A. The 4% rule of thumb was developed in 1990's, and it has since been adjusted up to 4.5%. It means if you take 4.5% of your savings out each year, your savings should be able to last 30-years.
But I think the underlying assumptions for 4.5% no longer hold, for the following reasons:
1. The 4% or 4.5% rule was developed based on the assumption of the following asset allocation: 60% stock and 40% bond holdings. But with interest rates at near historical low level, the return from the bond holdings can't match the original assumptions.
2. The stock market performance is near historical high level, based on return to mean rule, don't expect the good performance of the stock market will continue in the future.
3. The "sequence of returns" is very important - if the initial years' returns of your assets are less desirable (due to reasons explained above), your asset won't grow as much as the original 4% inventor assumed, which means you will need to take more money out in order to meet your lifestyle requirement, which means you might outlive your savings.

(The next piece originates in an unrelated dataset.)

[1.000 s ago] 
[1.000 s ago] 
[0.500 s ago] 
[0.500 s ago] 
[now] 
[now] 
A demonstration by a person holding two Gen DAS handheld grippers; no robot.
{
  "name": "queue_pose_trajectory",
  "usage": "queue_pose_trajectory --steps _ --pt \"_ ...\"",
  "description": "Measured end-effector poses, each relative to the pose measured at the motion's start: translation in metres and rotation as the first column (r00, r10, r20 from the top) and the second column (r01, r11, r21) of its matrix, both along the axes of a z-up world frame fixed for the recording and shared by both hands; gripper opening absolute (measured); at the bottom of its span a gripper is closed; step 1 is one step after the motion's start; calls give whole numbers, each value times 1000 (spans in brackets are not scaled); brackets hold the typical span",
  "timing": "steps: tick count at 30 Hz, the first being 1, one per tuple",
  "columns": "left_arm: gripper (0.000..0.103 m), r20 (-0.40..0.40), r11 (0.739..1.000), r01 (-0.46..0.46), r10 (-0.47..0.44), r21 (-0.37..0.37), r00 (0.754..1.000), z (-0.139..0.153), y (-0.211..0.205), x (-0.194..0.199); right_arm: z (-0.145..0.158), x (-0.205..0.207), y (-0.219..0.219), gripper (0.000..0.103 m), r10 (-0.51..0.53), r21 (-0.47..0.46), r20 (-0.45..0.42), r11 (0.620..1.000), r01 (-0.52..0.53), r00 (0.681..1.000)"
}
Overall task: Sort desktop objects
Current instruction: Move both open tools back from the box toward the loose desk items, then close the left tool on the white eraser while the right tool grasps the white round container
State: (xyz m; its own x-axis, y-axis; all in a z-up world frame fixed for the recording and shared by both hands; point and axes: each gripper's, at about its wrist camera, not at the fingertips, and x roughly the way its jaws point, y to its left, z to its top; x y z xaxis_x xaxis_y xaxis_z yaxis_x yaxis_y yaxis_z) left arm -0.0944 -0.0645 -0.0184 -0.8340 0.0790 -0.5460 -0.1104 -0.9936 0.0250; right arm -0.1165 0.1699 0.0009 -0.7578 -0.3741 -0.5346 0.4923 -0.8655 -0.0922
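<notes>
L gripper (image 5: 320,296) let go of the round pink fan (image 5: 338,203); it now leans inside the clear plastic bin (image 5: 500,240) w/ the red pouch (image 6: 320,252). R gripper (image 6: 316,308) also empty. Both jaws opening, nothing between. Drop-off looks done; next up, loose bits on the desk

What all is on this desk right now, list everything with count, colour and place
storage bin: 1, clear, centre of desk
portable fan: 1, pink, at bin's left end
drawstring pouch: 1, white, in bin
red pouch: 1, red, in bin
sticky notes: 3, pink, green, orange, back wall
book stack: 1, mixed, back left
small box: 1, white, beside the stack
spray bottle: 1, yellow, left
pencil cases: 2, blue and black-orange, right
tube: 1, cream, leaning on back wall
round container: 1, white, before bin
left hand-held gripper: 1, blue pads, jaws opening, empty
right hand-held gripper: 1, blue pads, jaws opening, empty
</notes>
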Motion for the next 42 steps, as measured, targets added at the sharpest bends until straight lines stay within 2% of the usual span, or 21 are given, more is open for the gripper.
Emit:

4. Most importantly, people are living longer, if you plan to retire at age 55, you are probably still very healthy at age 85, but will your asset be as healthy as originally expected?
How to make sure you won't outlive your money? Annuity is a solution.
There are many types of annuities, and most of those products work for insurance companies rather than retirees. The only type of annuity worth considering is immediate fixed annuity - when you decide to retire at age 65, purchase the immediate fixed annuity, and insurance company will start giving you 5-6% of your money right away. This payment combined with social security income will give you a peace of mind for the rest of your life.
But don't put all your retirement money into the immediate fixed annuity - spend a third to half on it, and invest the rest by yourself.